Helen Rominger, infectious diseases nurse practitioner with the Damien Cares Clinic in Indianapolis, calls hepatitis C a silent disease; many people can have it for decades without knowing.

“You generally don't know you have it until someone tests you for it or you've had it so long that it's compromised your liver.”

Treatment is available, but it's costly — between $65,000 and $80,000 for the 12-week pill regimen — and not everyone is a candidate.

“It depends on the damage that has already occurred to the liver,” Rominger said.

While HIV does not live long outside the body — no more than a few minutes — the vacuum of a syringe gives it a few more hours of activity.

The incubation period for HIV could be as little as a few weeks.

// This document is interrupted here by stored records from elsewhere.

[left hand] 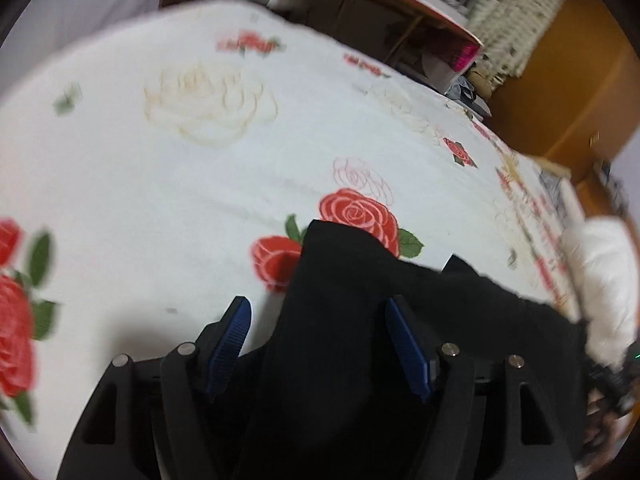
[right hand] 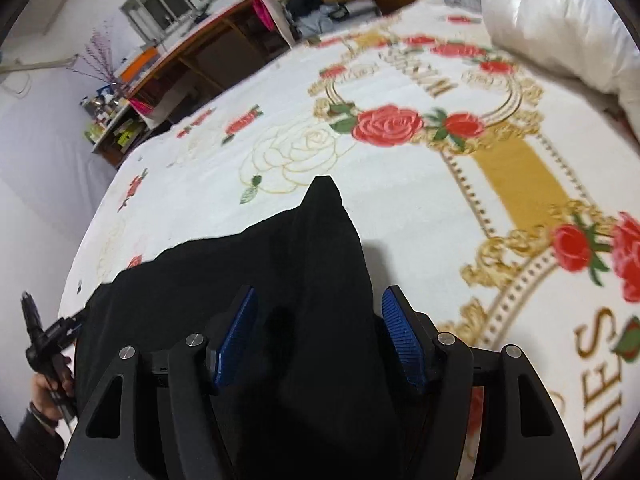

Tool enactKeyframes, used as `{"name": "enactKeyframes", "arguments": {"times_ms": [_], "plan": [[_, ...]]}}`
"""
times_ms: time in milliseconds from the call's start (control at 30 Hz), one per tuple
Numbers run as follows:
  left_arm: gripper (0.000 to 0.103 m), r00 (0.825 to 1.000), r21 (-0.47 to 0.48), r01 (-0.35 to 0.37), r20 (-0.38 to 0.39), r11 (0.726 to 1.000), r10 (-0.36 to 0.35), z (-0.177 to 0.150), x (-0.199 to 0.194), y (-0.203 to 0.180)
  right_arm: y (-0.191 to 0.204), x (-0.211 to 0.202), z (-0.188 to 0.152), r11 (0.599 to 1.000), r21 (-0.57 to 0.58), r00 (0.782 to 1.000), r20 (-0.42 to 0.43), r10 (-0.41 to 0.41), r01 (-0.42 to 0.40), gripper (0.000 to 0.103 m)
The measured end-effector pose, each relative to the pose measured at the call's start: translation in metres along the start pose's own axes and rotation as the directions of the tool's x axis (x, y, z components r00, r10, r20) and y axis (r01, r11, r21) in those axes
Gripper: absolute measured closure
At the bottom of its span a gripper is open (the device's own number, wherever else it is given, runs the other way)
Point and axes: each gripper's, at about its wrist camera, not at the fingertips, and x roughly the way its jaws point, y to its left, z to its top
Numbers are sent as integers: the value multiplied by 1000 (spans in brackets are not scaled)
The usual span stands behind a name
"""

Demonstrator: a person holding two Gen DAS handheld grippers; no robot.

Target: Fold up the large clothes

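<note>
My left tongs [left hand: 318,312] & right tongs [right hand: 318,302], both released, above black garment [right hand: 280,280] on rose-print bed [left hand: 160,180].

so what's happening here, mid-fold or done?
A person is working a black garment on a bed with a rose-print bedspread, holding a two-finger gripper in each hand. Both the left gripper and the right gripper stand open with the black cloth lying between their fingers, not pinched. The garment lies bunched across the near edge of the bed; I can't tell how far the fold has got. A white pillow sits at the far corner.
</note>
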Motion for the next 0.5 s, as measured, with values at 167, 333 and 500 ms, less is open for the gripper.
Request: {"name": "enactKeyframes", "arguments": {"times_ms": [167,333,500], "plan": [[84,990,115,-55,138,992,39,2,-14,-30,19,11,9,991,-83,994,21,-105,106,89],[84,969,164,-136,228,977,97,5,-7,-48,17,12,19,989,-71,989,92,-119,126,89],[83,971,142,-188,175,972,162,-4,34,-43,3,54,6,987,-61,989,19,-149,150,87]]}}
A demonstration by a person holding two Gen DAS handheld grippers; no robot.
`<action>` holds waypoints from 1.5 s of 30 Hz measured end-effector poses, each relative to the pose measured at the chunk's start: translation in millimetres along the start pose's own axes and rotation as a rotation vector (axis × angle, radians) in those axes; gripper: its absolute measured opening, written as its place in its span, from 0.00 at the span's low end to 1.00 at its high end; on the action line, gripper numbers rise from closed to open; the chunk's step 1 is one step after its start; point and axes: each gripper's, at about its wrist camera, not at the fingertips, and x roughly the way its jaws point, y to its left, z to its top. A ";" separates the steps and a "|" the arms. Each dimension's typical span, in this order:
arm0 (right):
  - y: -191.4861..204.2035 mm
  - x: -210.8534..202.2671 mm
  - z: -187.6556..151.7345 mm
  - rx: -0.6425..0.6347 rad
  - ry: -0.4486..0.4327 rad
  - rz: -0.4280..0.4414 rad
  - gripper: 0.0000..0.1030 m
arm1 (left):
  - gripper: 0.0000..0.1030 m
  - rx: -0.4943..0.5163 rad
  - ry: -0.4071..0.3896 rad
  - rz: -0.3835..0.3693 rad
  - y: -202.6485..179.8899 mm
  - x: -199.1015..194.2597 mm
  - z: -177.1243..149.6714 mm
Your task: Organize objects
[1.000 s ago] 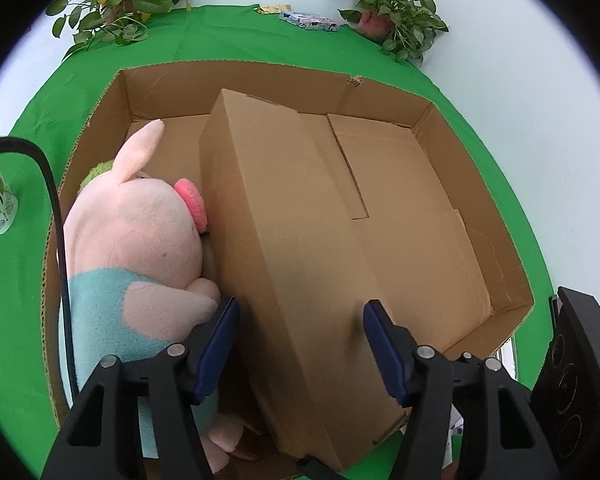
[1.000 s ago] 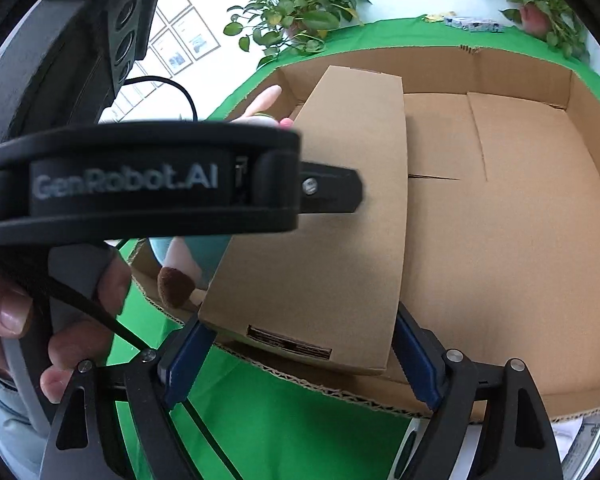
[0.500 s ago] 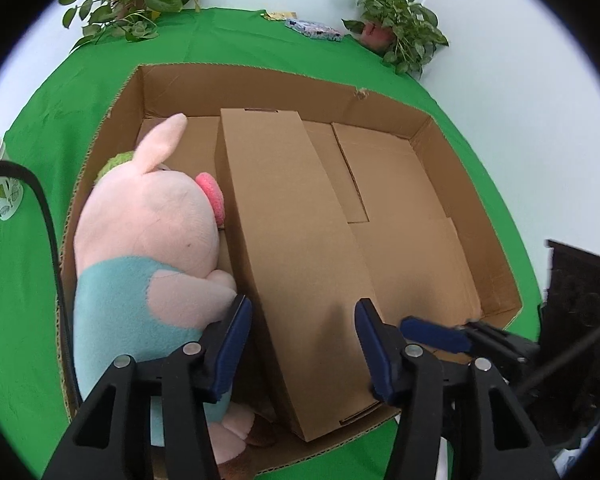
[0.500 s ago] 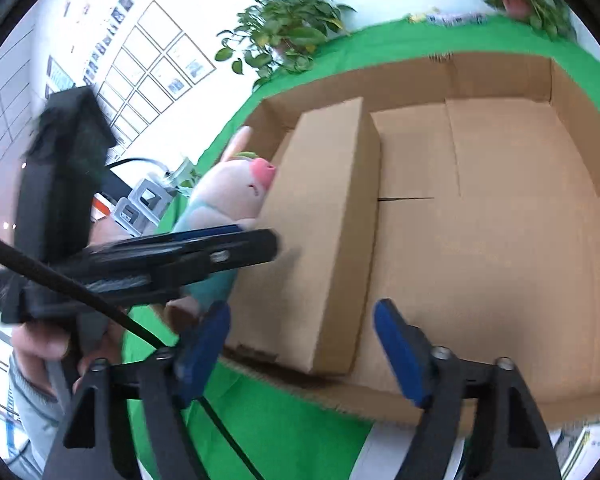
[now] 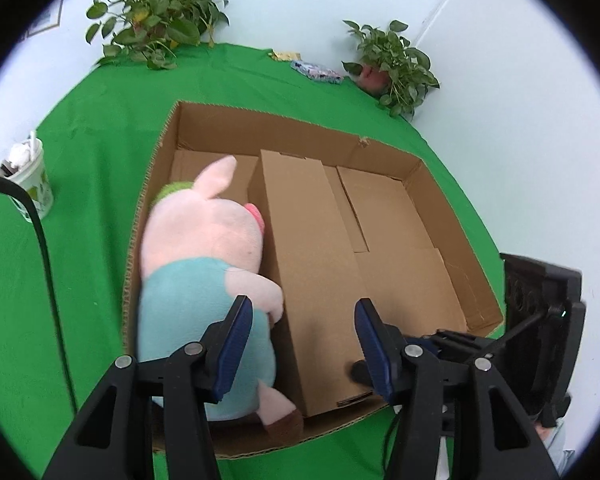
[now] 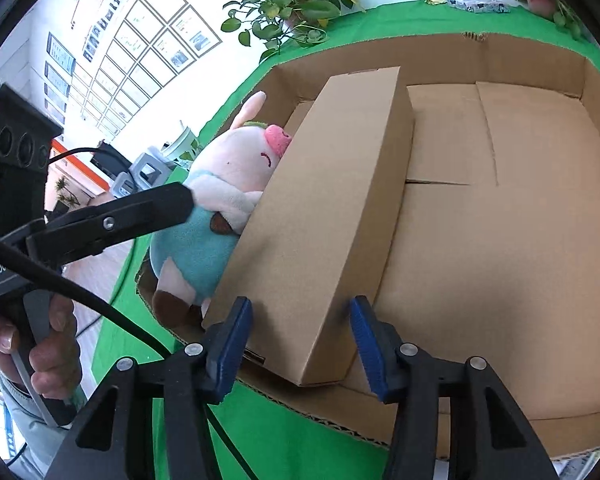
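Cardboard long box [image 5: 312, 264] in open carton [image 5: 440, 184] | beside plush pig [image 5: 204, 256] | both fingers apart, empty

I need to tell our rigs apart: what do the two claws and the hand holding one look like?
Both the left claw and right claw have black angular arms with silver screws and blue pads. The left one carries a black cable and white "GenRob" lettering. The hand wears a light grey sleeve.

The right claw [image 6: 300, 336] hung above the near end of a long carton [image 6: 324, 216], its jaws just narrowed, pads touching nothing. Left of the carton lay a plush pig [image 6: 216, 204], both inside a big open box [image 6: 540, 60]. Farther left, a hand [image 6: 40, 344] held the other claw [image 6: 180, 208].
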 end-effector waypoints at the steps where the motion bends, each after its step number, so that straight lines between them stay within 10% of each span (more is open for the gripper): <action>1: -1.6 -2.8 2.9 0.008 -0.007 0.006 0.51 | 0.52 0.006 -0.008 0.010 1.2 -2.9 -0.2; 6: -5.4 -14.3 21.8 0.036 -0.027 0.009 0.68 | 0.52 0.027 -0.073 0.061 5.7 -19.4 -3.8; 16: 13.6 16.4 27.3 -0.063 0.018 -0.079 0.70 | 0.54 0.096 -0.207 0.148 -3.5 -39.3 -26.6; 20: 18.5 -15.1 5.6 -0.073 -0.072 -0.101 0.72 | 0.57 0.107 -0.263 0.150 -13.0 -49.1 -38.2; 23: 29.0 -55.6 -22.1 -0.126 -0.206 -0.258 0.87 | 0.78 0.130 -0.333 0.189 -30.1 -57.9 -51.4; 27: 49.3 -102.9 -68.3 -0.220 -0.322 -0.403 0.95 | 0.78 0.200 -0.408 0.228 -59.1 -64.9 -68.4; 37: 34.7 -158.6 -123.9 -0.154 -0.350 -0.384 0.95 | 0.78 0.206 -0.268 0.249 -99.3 -29.4 -52.1; 45: 25.7 -169.9 -147.5 -0.117 -0.366 -0.386 0.95 | 0.78 0.261 -0.308 0.212 -134.7 -33.2 -65.1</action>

“Many symptoms patients will experience is an acute flu-like syndrome,” Rominger said. “High fever, body aches, malaise, fatigue that will last [longer] than 10 days.”

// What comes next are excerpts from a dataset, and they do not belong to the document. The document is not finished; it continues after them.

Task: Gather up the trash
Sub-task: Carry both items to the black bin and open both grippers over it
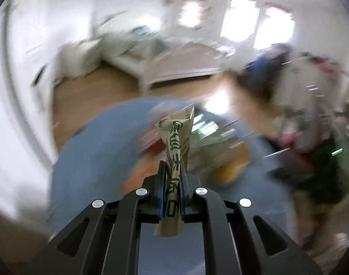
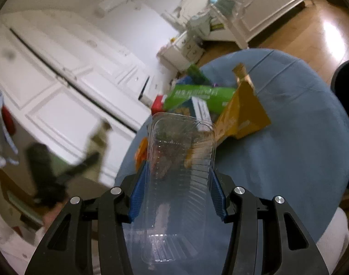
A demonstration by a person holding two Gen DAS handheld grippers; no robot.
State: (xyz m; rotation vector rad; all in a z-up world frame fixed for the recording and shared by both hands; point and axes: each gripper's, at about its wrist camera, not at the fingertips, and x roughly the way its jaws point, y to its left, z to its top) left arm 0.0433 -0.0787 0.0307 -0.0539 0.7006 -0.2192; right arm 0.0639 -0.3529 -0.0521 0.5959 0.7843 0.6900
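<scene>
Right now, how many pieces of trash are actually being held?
2. A crumpled paper wrapper in the left hand-held gripper; a clear plastic tray in the right hand-held gripper. More trash lies on the table, unheld.

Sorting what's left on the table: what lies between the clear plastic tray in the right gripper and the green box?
In the right wrist view, a blue and white box lies between the clear plastic tray and the green box.

A home, prob. a bedroom. White carved bed frame (image 2: 273,6) stands on a wood plank floor (image 2: 312,29). White panelled wardrobe doors (image 2: 66,96) fill the wall, w/ a small white cabinet (image 2: 186,45) beside the bed. Round bench under a blue cloth (image 2: 300,151) carries household packaging: green box (image 2: 197,96), yellow bag (image 2: 241,114).
</scene>
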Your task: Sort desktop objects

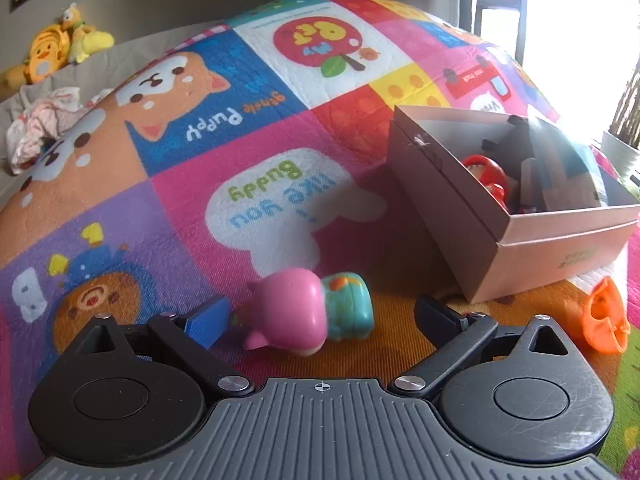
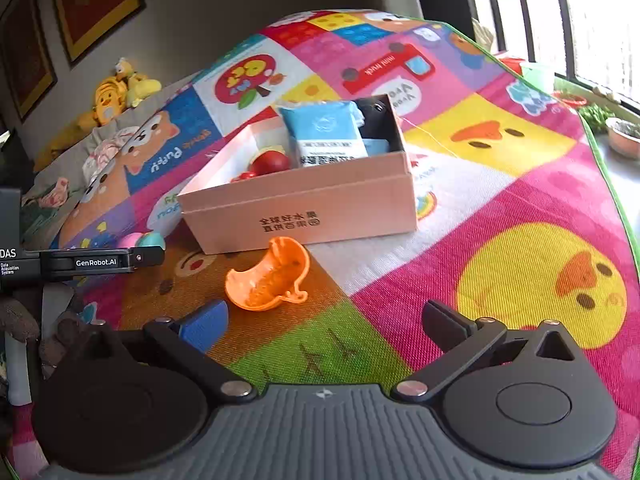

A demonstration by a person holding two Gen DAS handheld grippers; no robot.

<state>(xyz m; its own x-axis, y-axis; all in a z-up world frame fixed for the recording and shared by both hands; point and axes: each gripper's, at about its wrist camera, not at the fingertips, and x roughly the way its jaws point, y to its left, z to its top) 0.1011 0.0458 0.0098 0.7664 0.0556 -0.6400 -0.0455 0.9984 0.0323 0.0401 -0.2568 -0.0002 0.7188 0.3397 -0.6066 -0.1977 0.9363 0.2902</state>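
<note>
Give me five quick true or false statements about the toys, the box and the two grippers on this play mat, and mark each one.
1. The pink and teal toy lies on the mat outside the box. True.
2. The left gripper is shut on the pink and teal toy. False: it is open, the toy lying between its fingers.
3. The orange toy is inside the box. False: it lies on the mat in front of it.
4. A blue packet stands in the box. True.
5. The right gripper holds the orange toy. False: it is open and empty.
</note>
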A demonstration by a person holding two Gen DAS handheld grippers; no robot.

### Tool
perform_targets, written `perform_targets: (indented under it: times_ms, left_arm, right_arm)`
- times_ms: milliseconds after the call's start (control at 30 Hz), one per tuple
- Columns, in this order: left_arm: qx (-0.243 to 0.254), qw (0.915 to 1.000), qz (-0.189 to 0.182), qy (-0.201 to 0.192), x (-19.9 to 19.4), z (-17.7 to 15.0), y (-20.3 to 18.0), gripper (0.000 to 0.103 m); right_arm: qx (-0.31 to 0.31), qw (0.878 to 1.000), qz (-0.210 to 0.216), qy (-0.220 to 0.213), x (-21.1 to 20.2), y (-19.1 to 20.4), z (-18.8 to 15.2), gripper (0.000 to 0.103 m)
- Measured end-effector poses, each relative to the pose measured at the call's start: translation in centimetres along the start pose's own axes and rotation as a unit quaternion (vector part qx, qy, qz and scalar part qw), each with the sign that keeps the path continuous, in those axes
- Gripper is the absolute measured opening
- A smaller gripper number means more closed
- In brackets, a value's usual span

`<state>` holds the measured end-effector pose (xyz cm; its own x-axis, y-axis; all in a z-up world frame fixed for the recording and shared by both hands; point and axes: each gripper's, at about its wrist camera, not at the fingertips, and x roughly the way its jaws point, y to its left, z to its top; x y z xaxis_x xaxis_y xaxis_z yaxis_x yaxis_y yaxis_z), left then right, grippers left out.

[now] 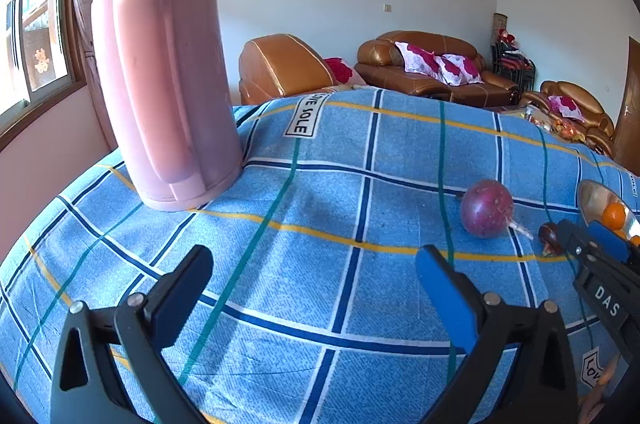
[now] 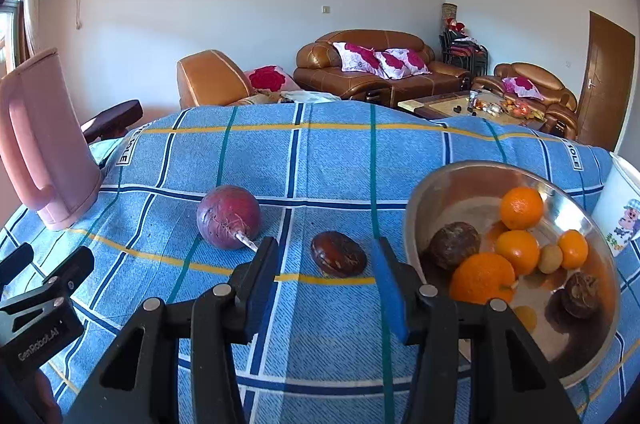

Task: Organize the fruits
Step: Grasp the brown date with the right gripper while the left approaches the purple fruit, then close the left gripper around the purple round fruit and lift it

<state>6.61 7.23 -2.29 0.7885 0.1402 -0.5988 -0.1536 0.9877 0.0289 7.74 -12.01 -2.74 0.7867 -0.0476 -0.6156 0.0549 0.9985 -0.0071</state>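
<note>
From the left wrist, the left gripper (image 1: pixel 314 266) tilts down over the blue cloth (image 1: pixel 280 208) with its jaws spread wide and nothing between them; one pink jug (image 1: pixel 164 80) stands upright to its left, and one round purple fruit (image 1: pixel 486 208) lies to the right, its white stem pointing toward the right gripper (image 1: pixel 588 244). From the right wrist, the right gripper (image 2: pixel 326 266) tilts down with its jaws apart on either side of one flat brown fruit (image 2: pixel 339 254), not touching it; the fruit's long side runs left to right. Just right of it, the bowl (image 2: pixel 440 184) holds four oranges (image 2: pixel 522 207), two brown fruits (image 2: pixel 455 245) and one small tan fruit (image 2: pixel 550 258).
</note>
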Motion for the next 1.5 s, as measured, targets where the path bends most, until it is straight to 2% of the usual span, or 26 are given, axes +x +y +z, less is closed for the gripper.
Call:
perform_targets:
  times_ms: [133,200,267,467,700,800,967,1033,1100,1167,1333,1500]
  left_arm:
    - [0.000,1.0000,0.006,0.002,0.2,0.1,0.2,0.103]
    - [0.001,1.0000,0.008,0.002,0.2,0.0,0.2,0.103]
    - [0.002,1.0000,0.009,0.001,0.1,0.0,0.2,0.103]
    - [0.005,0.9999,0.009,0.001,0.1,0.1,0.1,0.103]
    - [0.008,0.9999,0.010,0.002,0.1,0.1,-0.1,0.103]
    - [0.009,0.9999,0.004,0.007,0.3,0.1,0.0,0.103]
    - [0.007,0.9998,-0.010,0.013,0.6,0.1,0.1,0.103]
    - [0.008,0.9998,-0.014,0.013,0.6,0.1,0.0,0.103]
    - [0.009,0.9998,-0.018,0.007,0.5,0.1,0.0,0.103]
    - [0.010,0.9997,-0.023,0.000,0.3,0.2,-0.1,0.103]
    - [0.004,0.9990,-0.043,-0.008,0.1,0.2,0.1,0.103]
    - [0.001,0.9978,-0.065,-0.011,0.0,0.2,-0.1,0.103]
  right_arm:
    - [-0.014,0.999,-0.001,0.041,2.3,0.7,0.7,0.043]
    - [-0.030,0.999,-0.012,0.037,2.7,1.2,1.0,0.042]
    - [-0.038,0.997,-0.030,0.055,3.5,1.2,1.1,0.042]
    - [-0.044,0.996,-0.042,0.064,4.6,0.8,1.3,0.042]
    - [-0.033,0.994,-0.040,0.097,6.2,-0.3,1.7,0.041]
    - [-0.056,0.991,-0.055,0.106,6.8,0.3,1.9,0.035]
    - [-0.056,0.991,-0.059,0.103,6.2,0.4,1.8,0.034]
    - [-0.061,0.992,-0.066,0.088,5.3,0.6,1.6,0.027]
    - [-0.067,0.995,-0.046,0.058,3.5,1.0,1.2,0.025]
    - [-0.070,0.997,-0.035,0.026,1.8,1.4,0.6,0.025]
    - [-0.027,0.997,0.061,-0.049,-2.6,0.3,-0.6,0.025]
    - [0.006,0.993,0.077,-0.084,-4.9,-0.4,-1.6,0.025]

This may often be accompanied by heavy night sweats, swollen glands and torso rash.

Treatment for HIV is in the form of antiretroviral drugs — from one to several daily pills to keep viral levels low enough that they are undetectable. This also means they are unable to transmit the disease to others at this level.

“The cost, if you don't have insurance, is prohibitive,” she said.

Monthly middle-ground cost for the lifetime medication is $5,000 to 6,000. But HIV treatment assistance programs can help with costs, said Jeremy Turner, director of development and communication at the Damien Center in Indianapolis.

“As long as a client can get access to a care coordination site, they are going to get treatment,” he said.

But he said clinical care, alone, is not enough. The Damien Center provides mental health and substance abuse counseling, medical and non-medical case manager, a housing program, employment help and support groups.

Other health complications include abscesses, which are bacterial infections caused by unhygienic needles, and endocarditis, a heart valve infection.

“Anybody that is injecting is going to be prone to endocarditis or abscesses,” Rominger said.

Treating the individuals, she said, will lead to a healthier community as a whole.

“If we get everybody that's infected on medicine and keep them on medicine, then we reduce the incidents of new infections in the community," Rominger said.